START Supplied material

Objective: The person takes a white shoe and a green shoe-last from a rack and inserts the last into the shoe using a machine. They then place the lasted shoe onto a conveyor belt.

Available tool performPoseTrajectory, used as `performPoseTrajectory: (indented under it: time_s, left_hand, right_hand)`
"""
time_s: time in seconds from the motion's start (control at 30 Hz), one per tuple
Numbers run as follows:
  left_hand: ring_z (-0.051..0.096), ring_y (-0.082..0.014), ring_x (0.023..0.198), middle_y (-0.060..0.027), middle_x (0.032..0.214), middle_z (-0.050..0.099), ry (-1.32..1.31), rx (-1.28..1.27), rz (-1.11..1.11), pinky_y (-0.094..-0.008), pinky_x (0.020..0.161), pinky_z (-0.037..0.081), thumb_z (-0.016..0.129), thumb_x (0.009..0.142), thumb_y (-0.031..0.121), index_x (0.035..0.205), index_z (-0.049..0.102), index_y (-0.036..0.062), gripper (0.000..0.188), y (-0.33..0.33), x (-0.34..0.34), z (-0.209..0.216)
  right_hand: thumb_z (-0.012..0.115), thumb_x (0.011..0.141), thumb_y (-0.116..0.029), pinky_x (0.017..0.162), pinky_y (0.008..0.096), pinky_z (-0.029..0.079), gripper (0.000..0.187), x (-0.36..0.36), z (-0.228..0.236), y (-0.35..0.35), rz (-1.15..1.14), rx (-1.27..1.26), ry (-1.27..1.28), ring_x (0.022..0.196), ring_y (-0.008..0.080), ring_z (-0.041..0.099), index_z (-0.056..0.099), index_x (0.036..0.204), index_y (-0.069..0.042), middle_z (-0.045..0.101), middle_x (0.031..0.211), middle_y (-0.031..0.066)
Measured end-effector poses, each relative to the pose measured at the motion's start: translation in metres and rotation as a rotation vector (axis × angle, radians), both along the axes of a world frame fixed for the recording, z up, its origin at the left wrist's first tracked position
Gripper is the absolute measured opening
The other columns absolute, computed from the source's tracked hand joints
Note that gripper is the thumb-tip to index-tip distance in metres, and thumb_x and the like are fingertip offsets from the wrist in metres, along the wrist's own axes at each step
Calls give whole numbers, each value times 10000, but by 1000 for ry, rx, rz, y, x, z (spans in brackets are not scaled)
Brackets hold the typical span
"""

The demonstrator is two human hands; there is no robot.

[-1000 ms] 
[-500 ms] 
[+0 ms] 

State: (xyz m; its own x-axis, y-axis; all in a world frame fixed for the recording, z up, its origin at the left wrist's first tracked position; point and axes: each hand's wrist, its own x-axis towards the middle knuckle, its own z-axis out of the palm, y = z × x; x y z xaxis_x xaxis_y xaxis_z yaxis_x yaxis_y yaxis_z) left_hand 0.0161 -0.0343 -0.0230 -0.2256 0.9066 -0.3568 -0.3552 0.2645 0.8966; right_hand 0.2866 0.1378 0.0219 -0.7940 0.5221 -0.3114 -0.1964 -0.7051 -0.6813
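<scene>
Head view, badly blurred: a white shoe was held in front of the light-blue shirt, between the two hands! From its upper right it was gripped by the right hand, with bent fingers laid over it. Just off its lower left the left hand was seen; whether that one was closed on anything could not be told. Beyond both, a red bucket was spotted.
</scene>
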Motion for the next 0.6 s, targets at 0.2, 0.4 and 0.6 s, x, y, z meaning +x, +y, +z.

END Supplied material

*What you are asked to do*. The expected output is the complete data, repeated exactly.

*Response box*.
Objective: The person takes a white shoe and a green shoe-last from a rack and inserts the last into the shoe using a machine. They then place the lasted shoe onto a conveyor belt.

Available tool performPoseTrajectory, used as `performPoseTrajectory: (indented under it: time_s, left_hand, right_hand)`
"""
time_s: time in seconds from the motion's start (control at 30 Hz), one per tuple
Numbers run as follows:
  left_hand: ring_z (-0.051..0.096), ring_y (-0.082..0.014), ring_x (0.023..0.198), middle_y (-0.060..0.027), middle_x (0.032..0.214), middle_z (-0.050..0.099), ry (-1.32..1.31), rx (-1.28..1.27), rz (-1.11..1.11), pinky_y (-0.094..-0.008), pinky_x (0.020..0.161), pinky_z (-0.037..0.081), thumb_z (-0.016..0.129), thumb_x (0.009..0.142), thumb_y (-0.031..0.121), index_x (0.035..0.205), index_z (-0.049..0.102), index_y (-0.036..0.062), gripper (0.000..0.188), y (-0.33..0.33), x (-0.34..0.34), z (-0.209..0.216)
  right_hand: thumb_z (-0.012..0.115), thumb_x (0.011..0.141), thumb_y (-0.116..0.029), pinky_x (0.017..0.162), pinky_y (0.008..0.096), pinky_z (-0.029..0.079), gripper (0.000..0.187), x (-0.36..0.36), z (-0.228..0.236), y (-0.35..0.35), rz (-1.15..1.14), rx (-1.27..1.26), ry (-1.27..1.28), ring_x (0.022..0.196), ring_y (-0.008..0.080), ring_z (-0.041..0.099), index_z (-0.056..0.099), index_x (0.036..0.204), index_y (-0.069..0.042), middle_z (-0.045..0.101), middle_x (0.031..0.211), middle_y (-0.031..0.066)
Measured end-effector poses, each relative to the pose measured at the motion's start: translation in metres and rotation as a rotation vector (axis × angle, radians), both along the axes of a world frame fixed for the recording, z up, its origin at the left wrist's first tracked position
Gripper is the absolute measured opening
The other columns absolute, computed from the source's tracked hand joints
Note that gripper is the thumb-tip to index-tip distance in metres, and thumb_x and the like are fingertip offsets from the wrist in metres, along the wrist's own axes at each step
Calls give whole numbers, each value times 10000, but by 1000 for ry, rx, rz, y, x, z (spans in brackets are not scaled)
Brackets hold the typical span
"""

The demonstrator is two human hands; there is no robot.

[-1000 ms] 
[-500 ms] 
[+0 ms] 

State: (xyz m; its own x-axis, y-axis; all in a world frame fixed for the recording, z up, its origin at the left wrist's first tracked position; point and axes: each hand's wrist, its own x-axis towards the middle knuckle, its own z-axis out of the palm, y = z × x; x y z xaxis_x xaxis_y xaxis_z yaxis_x yaxis_y yaxis_z) left_hand 0.0161 -0.0343 -0.0230 -0.2256 0.9066 -0.3568 -0.3552 0.2645 0.8966; right_hand 0.2866 0.1378 0.0219 -0.7940 0.5221 -0.3114 -0.1964 -0.7051 -0.6813
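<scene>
Head view, badly blurred: a white shoe was held in front of the light-blue shirt, between the two hands! From its upper right it was gripped by the right hand, with bent fingers laid over it. Just off its lower left the left hand was seen; whether that one was closed on anything could not be told. Beyond both, a red bucket was spotted.
</scene>
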Motion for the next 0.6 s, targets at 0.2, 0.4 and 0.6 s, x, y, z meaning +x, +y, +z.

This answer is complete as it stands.